## Work to be completed
Work through the data line by line, gathering every line that has the word "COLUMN".

## Source material
********
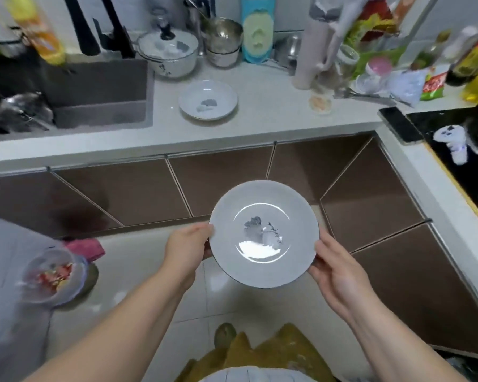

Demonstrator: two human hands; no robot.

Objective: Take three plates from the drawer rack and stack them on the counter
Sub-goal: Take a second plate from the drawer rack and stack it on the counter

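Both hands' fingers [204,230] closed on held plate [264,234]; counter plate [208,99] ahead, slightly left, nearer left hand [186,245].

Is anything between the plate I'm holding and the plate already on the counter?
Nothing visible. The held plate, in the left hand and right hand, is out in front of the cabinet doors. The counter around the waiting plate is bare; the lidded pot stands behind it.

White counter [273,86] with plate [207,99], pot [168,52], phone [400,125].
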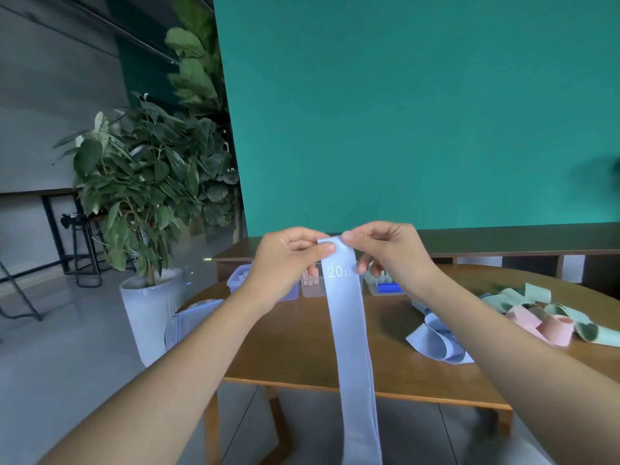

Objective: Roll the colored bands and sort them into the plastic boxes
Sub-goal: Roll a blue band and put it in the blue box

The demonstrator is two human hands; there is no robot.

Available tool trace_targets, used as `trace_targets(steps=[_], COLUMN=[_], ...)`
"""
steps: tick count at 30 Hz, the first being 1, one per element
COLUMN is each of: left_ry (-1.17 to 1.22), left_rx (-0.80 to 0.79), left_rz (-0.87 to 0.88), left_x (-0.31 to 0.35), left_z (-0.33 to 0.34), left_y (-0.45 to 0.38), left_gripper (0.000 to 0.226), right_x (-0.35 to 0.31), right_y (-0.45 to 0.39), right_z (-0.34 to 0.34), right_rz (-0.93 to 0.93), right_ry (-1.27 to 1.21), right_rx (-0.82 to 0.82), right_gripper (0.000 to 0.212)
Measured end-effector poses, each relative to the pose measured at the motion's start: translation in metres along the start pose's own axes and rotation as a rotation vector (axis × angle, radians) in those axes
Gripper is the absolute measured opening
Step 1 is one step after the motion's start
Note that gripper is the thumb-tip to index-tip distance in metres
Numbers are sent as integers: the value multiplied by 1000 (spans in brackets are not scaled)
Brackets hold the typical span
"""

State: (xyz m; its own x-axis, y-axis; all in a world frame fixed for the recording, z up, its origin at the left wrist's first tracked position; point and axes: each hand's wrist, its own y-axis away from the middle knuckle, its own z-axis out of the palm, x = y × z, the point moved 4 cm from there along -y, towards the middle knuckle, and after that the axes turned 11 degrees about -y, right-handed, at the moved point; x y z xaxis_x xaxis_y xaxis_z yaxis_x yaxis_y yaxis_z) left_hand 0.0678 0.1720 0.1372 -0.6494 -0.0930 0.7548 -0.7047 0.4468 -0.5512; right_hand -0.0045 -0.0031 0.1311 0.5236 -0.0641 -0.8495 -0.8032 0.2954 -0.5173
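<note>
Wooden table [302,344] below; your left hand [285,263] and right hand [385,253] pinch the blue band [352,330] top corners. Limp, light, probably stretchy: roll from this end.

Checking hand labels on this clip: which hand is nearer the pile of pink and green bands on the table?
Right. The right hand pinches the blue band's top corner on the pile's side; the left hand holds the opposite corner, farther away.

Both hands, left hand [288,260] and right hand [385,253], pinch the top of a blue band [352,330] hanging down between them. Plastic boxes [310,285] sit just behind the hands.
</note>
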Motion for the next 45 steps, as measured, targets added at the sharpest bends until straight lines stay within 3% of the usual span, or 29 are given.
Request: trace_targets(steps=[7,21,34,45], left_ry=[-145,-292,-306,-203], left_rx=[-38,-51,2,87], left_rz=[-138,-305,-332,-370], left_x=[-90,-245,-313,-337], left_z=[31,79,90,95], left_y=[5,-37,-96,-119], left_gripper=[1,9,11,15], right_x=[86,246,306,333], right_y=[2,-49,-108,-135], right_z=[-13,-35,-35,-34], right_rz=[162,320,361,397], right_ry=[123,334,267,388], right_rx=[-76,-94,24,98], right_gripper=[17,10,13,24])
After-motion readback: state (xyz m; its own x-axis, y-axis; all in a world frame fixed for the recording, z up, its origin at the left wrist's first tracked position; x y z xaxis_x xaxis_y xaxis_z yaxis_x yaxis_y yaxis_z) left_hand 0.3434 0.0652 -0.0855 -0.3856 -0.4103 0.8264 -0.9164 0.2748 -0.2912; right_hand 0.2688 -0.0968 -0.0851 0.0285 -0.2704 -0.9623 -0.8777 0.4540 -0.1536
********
## Output below
Available tool trace_targets, used as `trace_targets(steps=[_], COLUMN=[_], ...)`
COLUMN is each of: left_ry (-1.17 to 1.22), left_rx (-0.80 to 0.79), left_rz (-0.87 to 0.88), left_x (-0.31 to 0.35), left_z (-0.33 to 0.34), left_y (-0.45 to 0.38), left_gripper (0.000 to 0.226), right_x (-0.35 to 0.31), right_y (-0.45 to 0.39), right_z (-0.34 to 0.34), right_rz (-0.93 to 0.93), right_ry (-1.27 to 1.21), right_rx (-0.82 to 0.82), right_gripper (0.000 to 0.212)

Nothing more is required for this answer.